WHAT THE TASK REQUIRES: In the material below, the lines from the one containing "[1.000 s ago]" through the one containing "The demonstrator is" are to be given again exactly, ends included, and no others.

DATA SHOWN:
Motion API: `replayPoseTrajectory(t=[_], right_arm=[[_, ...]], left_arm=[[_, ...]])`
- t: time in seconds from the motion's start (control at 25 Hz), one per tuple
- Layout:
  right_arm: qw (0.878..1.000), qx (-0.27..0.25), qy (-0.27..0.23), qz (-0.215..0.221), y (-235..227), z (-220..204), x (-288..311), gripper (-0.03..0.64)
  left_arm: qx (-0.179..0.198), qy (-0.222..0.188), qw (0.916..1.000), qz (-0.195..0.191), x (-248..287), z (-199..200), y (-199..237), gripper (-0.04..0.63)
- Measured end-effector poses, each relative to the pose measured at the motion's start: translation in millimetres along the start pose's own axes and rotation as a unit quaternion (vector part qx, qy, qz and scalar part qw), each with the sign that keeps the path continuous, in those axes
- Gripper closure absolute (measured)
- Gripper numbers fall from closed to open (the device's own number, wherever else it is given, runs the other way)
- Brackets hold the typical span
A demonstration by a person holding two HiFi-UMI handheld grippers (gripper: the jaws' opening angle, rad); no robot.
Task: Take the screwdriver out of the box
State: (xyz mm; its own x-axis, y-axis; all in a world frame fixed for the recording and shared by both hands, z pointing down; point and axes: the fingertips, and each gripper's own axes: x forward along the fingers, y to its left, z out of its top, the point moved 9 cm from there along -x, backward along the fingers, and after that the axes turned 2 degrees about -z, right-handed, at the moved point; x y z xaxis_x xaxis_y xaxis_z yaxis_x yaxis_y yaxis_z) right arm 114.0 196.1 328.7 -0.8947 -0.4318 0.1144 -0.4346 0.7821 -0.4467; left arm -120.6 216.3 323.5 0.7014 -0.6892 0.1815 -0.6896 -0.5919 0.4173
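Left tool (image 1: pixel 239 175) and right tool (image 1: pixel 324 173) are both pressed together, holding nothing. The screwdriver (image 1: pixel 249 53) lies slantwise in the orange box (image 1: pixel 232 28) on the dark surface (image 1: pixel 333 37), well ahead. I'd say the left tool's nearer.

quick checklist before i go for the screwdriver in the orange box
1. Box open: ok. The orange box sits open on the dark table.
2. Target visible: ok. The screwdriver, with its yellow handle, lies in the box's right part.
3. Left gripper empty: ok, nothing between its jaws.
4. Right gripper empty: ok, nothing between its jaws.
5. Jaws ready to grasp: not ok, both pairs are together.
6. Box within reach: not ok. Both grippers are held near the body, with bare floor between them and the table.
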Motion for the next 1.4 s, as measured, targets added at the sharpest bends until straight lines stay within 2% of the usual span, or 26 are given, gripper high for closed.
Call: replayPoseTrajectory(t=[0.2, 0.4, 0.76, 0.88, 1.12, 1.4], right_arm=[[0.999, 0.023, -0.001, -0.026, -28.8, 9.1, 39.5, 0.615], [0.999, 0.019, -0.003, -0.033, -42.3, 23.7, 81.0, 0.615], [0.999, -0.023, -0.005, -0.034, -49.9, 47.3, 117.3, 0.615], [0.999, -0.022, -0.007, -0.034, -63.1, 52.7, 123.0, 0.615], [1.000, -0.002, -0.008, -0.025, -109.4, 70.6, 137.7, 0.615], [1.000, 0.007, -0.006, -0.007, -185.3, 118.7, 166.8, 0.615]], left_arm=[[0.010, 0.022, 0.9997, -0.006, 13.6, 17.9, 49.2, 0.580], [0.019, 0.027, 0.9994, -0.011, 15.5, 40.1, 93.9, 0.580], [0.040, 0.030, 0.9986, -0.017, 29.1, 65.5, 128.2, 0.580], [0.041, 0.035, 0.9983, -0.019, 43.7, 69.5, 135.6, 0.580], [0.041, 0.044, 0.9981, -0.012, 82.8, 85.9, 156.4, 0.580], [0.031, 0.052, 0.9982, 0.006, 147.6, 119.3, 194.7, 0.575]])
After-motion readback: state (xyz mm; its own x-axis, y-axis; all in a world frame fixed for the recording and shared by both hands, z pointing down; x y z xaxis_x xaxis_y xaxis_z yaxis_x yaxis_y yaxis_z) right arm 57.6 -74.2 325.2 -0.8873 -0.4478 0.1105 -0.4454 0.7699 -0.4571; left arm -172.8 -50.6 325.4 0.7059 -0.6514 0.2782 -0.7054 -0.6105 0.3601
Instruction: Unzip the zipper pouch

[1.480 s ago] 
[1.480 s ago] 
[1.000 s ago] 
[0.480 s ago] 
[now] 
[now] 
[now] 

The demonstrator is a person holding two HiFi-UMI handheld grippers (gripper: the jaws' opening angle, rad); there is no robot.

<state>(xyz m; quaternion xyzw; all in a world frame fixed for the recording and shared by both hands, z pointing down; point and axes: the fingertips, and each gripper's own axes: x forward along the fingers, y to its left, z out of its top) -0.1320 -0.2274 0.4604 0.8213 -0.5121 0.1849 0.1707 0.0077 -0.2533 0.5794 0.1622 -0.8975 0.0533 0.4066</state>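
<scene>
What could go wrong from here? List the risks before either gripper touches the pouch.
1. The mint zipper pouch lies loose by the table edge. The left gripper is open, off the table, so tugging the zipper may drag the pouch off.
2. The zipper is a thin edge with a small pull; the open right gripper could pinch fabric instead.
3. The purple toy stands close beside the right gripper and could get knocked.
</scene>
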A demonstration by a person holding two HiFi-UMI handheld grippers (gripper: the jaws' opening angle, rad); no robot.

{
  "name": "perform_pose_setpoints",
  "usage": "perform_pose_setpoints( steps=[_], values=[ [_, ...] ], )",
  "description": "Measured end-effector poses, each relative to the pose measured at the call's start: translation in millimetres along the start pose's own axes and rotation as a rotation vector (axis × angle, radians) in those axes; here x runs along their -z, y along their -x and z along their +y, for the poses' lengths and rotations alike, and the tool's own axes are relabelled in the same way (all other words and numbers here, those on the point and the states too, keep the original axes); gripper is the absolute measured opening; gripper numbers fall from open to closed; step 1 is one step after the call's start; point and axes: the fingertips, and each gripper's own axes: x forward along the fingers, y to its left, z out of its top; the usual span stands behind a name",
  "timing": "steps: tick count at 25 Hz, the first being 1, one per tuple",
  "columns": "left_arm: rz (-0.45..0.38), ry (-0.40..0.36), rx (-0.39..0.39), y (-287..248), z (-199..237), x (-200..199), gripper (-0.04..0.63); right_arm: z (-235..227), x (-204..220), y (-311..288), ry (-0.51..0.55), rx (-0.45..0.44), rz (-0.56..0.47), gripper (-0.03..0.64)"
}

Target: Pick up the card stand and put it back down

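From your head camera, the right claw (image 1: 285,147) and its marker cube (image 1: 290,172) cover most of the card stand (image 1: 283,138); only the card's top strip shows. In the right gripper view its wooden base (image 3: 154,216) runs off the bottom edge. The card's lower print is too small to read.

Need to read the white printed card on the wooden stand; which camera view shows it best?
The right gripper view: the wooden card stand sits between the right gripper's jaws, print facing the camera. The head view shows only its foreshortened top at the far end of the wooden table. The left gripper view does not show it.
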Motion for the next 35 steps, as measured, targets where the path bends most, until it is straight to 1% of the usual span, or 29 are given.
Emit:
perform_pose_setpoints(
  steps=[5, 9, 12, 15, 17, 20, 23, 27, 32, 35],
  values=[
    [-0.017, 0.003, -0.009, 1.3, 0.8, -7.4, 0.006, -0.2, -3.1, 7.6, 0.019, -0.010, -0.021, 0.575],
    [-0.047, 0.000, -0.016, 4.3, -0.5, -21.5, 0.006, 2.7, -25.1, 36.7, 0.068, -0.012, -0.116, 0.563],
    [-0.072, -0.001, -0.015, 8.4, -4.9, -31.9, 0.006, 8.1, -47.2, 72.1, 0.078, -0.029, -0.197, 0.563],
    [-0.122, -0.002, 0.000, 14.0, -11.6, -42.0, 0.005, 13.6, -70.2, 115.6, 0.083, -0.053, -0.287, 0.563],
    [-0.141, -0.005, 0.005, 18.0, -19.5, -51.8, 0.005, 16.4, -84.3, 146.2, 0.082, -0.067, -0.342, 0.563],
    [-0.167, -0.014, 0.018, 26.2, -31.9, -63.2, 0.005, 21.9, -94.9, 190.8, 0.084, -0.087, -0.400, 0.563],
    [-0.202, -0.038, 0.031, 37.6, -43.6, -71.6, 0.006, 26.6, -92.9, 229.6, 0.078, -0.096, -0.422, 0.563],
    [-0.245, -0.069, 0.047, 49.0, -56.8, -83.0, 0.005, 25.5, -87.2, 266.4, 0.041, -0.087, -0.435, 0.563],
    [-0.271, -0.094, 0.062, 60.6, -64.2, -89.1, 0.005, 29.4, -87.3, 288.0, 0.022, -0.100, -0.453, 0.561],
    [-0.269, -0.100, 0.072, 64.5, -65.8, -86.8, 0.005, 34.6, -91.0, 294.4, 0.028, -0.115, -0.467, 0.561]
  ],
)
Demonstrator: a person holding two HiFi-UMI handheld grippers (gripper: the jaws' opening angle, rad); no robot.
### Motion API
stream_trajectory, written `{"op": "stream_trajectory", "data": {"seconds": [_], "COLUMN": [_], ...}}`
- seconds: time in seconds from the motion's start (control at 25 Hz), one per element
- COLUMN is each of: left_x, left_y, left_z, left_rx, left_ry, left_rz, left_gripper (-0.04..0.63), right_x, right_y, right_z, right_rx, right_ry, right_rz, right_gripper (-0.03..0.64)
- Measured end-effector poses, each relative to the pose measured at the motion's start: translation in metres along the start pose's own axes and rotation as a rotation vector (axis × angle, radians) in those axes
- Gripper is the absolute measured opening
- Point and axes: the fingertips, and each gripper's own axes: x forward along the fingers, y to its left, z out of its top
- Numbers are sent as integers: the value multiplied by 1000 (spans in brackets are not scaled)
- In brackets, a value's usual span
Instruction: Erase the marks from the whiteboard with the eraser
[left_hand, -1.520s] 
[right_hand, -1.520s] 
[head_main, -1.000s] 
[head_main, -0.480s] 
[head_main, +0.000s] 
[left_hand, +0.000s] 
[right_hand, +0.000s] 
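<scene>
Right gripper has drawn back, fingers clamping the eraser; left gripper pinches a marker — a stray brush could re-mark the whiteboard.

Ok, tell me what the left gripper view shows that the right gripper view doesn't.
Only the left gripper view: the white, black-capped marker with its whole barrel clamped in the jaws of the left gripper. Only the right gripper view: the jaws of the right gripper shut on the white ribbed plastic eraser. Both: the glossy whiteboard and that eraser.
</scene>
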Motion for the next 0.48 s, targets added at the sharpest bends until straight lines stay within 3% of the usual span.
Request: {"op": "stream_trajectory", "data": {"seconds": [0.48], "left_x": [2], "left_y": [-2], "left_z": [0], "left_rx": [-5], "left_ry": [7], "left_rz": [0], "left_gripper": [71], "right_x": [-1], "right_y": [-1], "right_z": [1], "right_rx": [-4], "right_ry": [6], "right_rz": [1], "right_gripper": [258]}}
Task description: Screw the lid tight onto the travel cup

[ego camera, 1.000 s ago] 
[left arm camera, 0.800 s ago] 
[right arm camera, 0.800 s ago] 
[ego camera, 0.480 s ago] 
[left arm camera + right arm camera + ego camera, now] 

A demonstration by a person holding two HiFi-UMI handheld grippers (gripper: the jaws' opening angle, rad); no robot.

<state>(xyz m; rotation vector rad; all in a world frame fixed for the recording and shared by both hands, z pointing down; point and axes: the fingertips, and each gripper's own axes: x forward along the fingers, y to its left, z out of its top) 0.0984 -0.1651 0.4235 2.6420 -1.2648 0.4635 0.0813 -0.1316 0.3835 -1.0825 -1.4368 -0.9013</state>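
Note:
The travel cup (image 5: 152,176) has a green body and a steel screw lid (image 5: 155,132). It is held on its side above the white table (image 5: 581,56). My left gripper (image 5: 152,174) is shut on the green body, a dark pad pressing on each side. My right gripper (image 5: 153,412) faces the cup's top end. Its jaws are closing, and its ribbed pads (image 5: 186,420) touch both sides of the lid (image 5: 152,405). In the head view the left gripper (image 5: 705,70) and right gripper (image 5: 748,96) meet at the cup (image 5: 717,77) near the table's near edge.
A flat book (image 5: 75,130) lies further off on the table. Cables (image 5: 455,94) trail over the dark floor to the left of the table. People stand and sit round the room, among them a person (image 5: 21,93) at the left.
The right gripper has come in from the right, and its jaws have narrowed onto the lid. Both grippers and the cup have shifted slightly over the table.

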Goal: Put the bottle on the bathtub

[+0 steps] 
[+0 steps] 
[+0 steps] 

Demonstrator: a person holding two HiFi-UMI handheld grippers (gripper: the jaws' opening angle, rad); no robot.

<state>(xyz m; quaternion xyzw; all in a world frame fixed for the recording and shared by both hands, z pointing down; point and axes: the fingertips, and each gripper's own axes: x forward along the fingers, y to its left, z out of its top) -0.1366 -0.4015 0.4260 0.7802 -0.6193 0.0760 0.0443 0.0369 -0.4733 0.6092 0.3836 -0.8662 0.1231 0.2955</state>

OUTPUT OF THE TASK:
[1.000 s ago] 
[0.480 s ago] 
[now] 
[now] 
[now] 

The demonstrator is a person holding two HiFi-UMI handheld grippers (gripper: the jaws' opening angle, rad); there is no robot.

That is the complete answer.